Ada beberapa pertanyaan: bagaimana tafsiran kata kaffah itu sendiri? Bagaimana kriteria kaffah? Dan kaffah menurut siapa? Apakah setiap individu memiliki otoritas mengklaim dirinya kaffah hanya dengan beranggapan telah menjalankan syariat Islam? Adakah tingkatan ke-kaffah-an, karena bukankah kaffah pun sesuatu yang sangat relatif? Atau jangan-jangan orang yang mengaku kaffah hanya sebatas seonggok egoisitas yang sok benar dan berlaga paling Islam, paling sempurna daripada yang lain.
Dan pertanyaan terakhir, perlukah kita beragama secara kaffah? Beberapa pertanyaan ini harus dijawab dengan pikiran jernih dan sadar terhadap realitas. Kaffah yang bahasa Arab itu kalau ditransliterasikan ke dalam bahasa Indonesia mengandung makna: semuanya tanpa kecuali. Dalam al-Qur’an kita dapat menjumpai kata kâffah dalam empat ayat. Pada surah al-Baqarah ayat 208, al-taubah ayat 36 dan 122, terakhir dalam surah Saba’ ayat 28.
Kalau diperhatikan, Allah menggunakan kata kâffah paling banyak—meskipun hanya dua kali—pada surat al-taubah, yang mana dalam kebanyakan ayatnya mengisahkan peperangan atas pemutusan hubungan damai anara kaum mukminin dan musyrikin. Dalam ayat 36 misalnya, dipaparkan bahwa orang mukmin diperintahkan oleh Allah untuk memerangi orang musyrik secara kâffah.
Dalam surat Saba’ kata kâffah berbicara dalam konteks risalah Muhammad yang universal, menyeluruh untuk segenap umat manusia. Namun, yang menarik untuk kita bincangkan adalah kata kâffah yang terdapat dalam surah al-Baqarah ayat 208.
Adapun teks lengkap dari ayat tersebut adalah sebagai berikut: Yâ ayyuhalladzîna âmanû unkhulû fi al-silmi kâffah walâ tattabi’u khutuwât al-syaithân, innahu lakum ‘aduwwum mubîn.

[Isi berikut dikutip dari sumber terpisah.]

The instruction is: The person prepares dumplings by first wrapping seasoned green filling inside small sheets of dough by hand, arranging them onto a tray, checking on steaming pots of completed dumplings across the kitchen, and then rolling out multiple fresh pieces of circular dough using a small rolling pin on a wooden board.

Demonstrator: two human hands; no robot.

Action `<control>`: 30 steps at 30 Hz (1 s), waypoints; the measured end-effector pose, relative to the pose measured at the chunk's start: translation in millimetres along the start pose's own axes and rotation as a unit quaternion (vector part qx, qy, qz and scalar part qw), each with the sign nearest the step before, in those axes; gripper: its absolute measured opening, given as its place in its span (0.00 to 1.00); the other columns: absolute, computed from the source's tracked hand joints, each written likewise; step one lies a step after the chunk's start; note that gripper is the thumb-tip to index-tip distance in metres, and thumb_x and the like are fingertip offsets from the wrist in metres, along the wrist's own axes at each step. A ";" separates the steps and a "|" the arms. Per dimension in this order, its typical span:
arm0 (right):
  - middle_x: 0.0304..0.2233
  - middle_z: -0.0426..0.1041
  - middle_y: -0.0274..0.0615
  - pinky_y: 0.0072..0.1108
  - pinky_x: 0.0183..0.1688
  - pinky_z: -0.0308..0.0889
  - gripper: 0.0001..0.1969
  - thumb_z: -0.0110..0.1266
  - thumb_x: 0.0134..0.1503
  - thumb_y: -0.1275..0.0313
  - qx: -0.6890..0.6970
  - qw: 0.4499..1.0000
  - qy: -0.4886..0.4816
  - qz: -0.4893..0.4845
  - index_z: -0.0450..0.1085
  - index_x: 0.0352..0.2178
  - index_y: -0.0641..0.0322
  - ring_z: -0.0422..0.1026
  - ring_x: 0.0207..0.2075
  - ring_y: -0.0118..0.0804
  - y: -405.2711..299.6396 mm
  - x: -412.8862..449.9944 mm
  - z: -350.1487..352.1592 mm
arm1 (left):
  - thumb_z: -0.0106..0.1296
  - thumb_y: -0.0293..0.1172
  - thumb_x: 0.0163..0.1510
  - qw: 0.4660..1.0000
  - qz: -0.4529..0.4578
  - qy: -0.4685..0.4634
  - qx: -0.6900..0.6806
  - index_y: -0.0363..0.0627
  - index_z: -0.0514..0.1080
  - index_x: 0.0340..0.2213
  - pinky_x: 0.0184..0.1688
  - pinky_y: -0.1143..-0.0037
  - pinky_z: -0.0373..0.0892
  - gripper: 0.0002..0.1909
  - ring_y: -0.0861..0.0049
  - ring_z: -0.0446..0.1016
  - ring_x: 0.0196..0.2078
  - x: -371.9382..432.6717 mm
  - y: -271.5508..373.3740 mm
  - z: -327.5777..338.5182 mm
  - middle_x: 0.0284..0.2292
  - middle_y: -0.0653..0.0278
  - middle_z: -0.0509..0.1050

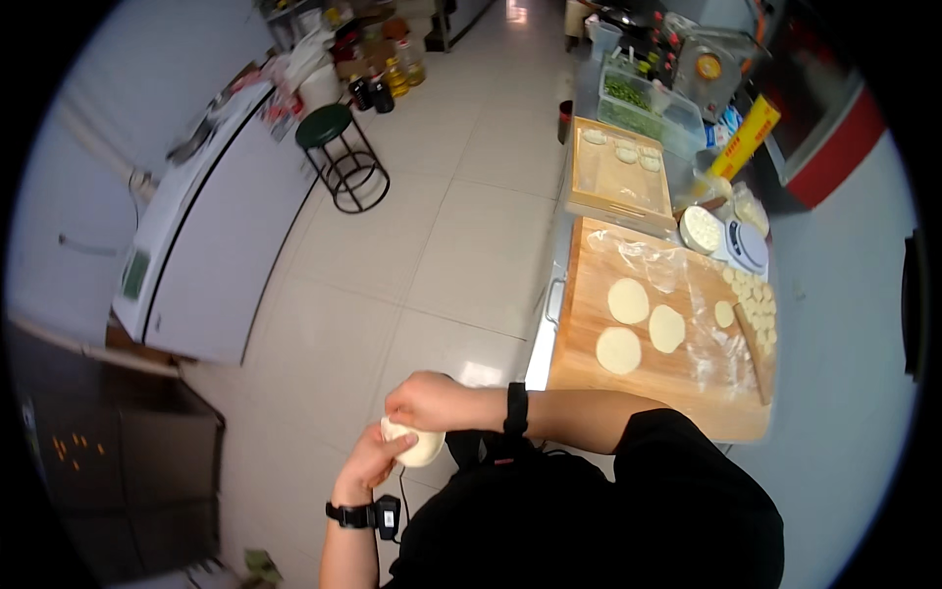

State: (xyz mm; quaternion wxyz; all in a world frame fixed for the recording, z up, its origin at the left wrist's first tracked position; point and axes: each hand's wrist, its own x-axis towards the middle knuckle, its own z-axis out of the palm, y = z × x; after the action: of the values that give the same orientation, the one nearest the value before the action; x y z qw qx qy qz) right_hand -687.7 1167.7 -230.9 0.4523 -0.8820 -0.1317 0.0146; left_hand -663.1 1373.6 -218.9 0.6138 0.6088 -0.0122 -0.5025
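Both my hands are on a pale folded piece of dough (421, 448), held out over the floor to the left of the worktable. My left hand (370, 455) grips it from the left, thumb lying across its face. Fingers of my right hand (434, 401) pinch its upper edge; whether it has a filling cannot be seen. To the right, three rolled dough rounds (619, 350) lie on a floured wooden board (589, 258). A smaller dough disc (724, 314) sits beside a wooden rolling pin (752, 353), with many small dough pieces (758, 305) along the board's right edge.
Beyond the board, a wooden tray (614, 180) carries several shaped dough pieces. A bowl of white filling (700, 230), a kitchen scale (747, 247) and a plastic bin of chopped greens (625, 92) stand nearby. Across the tiled floor are a green stool (324, 126) and a white chest freezer (228, 213).
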 end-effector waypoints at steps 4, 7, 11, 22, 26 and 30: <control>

Maka tak lacur kalau kita memahami ayat ini secara integral antara satu kata dengan kata yang lain. Dan ada baiknya pula membandingkan satu jenis aliran qiraat (bacaan) dengan qiraat yang lain pula.
Sebelum kata “kâffah“, kita temui kata “silmi“. Kebanyakan kita menafsirkan kata silmi dengan Islam. Padahal kalau kita membaca tafsir yang ditulis oleh Muthafa Al-Maraghi, ia mencatat, bahwa asal kata silmi yaitu tunduk dan patuh, yang bisa digunakan dalam perdamaian dan agama Islam. Jadi tidak sebatas pada makna agama Islam saja. Bahkan ada sebuah qiraat, kata itu tidak dibaca “silmi” tapi “salami” yang tentu saja memiliki arti berbeda dari pengertian konvensional yang ada selama ini. Memang tidak ada salahnya kita memaknai “silmi” dengan pemaknaan “Islam”, namun yang pasti pada ayat ini tidak hanya terdapat pemahaman tunggal.

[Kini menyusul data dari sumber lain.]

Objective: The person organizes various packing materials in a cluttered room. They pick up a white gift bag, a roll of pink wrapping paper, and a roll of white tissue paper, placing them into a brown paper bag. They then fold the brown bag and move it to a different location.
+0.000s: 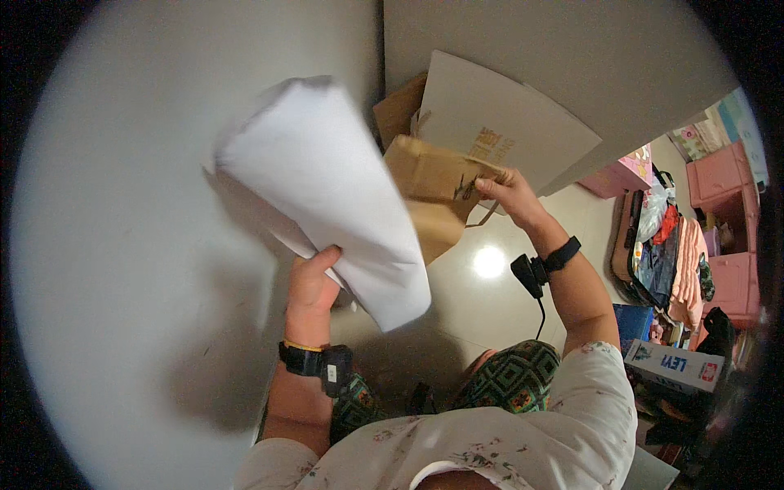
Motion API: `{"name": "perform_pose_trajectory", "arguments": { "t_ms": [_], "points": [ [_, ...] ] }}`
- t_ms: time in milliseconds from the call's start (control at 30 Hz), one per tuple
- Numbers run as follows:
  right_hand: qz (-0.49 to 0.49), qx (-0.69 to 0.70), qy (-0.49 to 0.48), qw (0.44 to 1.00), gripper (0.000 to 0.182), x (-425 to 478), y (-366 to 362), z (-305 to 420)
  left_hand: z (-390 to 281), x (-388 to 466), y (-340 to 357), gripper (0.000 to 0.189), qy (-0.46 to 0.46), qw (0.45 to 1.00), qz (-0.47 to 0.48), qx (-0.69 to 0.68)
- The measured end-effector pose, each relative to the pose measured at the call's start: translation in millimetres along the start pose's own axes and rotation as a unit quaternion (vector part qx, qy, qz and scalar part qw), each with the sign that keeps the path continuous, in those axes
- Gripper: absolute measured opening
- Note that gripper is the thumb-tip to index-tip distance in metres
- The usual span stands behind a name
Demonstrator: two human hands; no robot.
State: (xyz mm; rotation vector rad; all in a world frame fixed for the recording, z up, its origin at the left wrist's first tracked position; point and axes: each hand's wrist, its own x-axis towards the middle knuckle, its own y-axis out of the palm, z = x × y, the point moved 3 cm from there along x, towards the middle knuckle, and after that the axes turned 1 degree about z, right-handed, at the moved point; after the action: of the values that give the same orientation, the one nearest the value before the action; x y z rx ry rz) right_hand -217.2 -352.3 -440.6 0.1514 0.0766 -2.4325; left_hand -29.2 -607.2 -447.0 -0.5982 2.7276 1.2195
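My left hand (pixel 313 285) grips the lower edge of a large white folded sheet or bag (pixel 324 184), its thumb on the near face; the far end is blurred. To the right, my right hand (pixel 505 193) pinches the edge of a brown kraft paper bag (pixel 429 177) with a dark print and a handle hanging below. The white item overlaps the left side of the brown bag. Behind the brown bag, a big pale paper bag or board with gold lettering (pixel 520 122) leans in the corner, with another brown cardboard or paper piece (pixel 401 110) beside it.
Pale walls stand to the left and ahead, above a shiny tiled floor (pixel 490 294). On the right are a pink box (pixel 618 174), an open suitcase with clothes (pixel 628 245), a pink cabinet (pixel 726 282) and a white printed box (pixel 674 364). Wrist-worn devices are on both my arms.
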Motion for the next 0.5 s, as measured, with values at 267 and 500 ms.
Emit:
{"name": "perform_pose_trajectory", "arguments": {
  "t_ms": [267,500],
  "points": [
    [0.108,0.191,0.11,0.969,0.026,-9,38,14,-4,5,-12,0.041,-0.011,0.856,0.136,0.499],
    [0.042,-0.568,0.035,0.821,0.032,68,10,-27,-18,-1,-5,0.031,0.032,0.713,0.147,0.685]
  ]
}}
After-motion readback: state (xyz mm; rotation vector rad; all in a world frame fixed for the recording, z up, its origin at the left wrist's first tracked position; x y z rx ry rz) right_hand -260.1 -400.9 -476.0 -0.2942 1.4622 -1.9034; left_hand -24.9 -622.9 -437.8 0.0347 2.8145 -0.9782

Memang ke-kaffah-an dalam agama Islam selalu identik dengan penduplikatan segala tingkah pola kepada masa Muhammad. Zaman awal Islam menjadi rujukan ke-kaffah-an. Tidak semudah itu, apalagi kehidupan sekarang yang tengah dihadapkan pada modernitas yang telah menyusup ke segala sudut kehidupan. Tidak bisa dibayangkan kalau sekarang masih ngotot mengandalkan ke-kaffah-an di tengah arena kehidupan yang tidak sebanding lagi dengan masa awal Islam.
Ada pula yang bukan hanya historis masa lalu yang dijadikan referensi tingkah laku yang kaffah, tapi berpanutan pada kitab suci secara tekstual, harfiah. Mereka yang hanya biasa memahami al-Qur’an hanya secara literal, bukan pada inti yang maksud yang terkandung dalam al-Qur’an itu sendiri.

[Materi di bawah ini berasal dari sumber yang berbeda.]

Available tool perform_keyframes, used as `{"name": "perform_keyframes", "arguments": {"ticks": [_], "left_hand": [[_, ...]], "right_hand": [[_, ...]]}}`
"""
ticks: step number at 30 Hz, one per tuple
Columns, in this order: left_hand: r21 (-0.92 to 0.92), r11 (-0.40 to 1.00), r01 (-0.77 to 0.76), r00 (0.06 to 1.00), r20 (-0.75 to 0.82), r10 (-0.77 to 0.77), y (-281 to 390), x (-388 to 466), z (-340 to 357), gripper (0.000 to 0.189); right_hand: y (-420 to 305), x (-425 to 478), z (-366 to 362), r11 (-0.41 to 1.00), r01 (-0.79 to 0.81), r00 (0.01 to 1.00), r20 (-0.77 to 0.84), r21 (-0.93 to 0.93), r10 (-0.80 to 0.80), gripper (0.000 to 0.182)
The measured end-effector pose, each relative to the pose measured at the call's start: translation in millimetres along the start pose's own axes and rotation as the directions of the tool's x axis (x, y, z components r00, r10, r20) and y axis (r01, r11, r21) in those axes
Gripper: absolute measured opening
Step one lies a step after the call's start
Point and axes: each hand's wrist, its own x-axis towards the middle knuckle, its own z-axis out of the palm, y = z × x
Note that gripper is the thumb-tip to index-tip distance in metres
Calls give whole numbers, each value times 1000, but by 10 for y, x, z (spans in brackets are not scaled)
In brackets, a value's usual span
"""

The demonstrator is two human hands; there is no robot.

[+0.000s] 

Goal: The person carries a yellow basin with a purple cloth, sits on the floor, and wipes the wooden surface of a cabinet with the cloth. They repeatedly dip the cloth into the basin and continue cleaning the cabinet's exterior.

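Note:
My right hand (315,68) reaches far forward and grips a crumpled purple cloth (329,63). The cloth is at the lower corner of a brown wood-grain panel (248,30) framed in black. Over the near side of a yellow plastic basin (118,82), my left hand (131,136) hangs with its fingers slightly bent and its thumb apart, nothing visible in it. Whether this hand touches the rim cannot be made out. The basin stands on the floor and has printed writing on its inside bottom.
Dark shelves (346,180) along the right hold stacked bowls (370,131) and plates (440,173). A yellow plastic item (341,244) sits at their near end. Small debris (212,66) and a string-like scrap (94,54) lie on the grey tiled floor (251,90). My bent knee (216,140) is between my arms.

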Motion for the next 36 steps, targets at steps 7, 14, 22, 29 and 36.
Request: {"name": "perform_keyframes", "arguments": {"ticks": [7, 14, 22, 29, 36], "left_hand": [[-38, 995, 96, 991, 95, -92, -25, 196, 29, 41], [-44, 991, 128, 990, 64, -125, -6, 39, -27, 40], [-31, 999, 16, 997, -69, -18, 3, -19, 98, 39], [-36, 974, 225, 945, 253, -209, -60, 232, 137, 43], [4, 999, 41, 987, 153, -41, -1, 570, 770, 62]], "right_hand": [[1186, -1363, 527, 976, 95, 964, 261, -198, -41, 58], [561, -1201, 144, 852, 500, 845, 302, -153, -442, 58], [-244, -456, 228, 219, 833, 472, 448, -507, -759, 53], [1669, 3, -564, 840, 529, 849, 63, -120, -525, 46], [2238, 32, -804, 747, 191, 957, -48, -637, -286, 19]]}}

Banyak kejadian yang dapat kita jadikan contoh dalam kasus ini. Pemaknaan yang sempit terhadap ajaran al-Qur’an akan berakibat fatal. Karena kalau diperhatikan hampir seluruh ketentuan hukum (pidana) Islam yang terdapat dalam al-Qur’an mencerminkan kondisi 14 abad silam yang menjadi ciri khas suku-suku Arab ketika itu. Kalau kita menmandangnya sebagai sesuatu yang mengikat untuk dewasa ini dalam kebanyakan kasus merupakan anakronisme yang patut disesalkan.
Kiranya tidak berlebihan kalau kitab suci dianggap sebagai wacana sejarah yang tidak akan pernah selesai untuk ditafsirkan. Dan kalau al-Qur’an ingin selalu sesuai dengan keadaan zaman, maka ia harus diberi interpretasi yang tidak boleh mau menang sendiri. Karena begitu banyak persoalan yang terkadang tidak dapat dijawab dengan hanya merujuk pada al-Qur’an an sich.
Dan perlu disadari bahwa manusia sekadar pemberi interpretasi terhadap simbol agama dan ketuhanan. Dalam proses penafsiran, terkandung relativitas yang tinggi. Kita boleh dan berhak memberi tafsiran atas teks, dan memberi tafsiran terhadap tafsir, dan seterusnya. []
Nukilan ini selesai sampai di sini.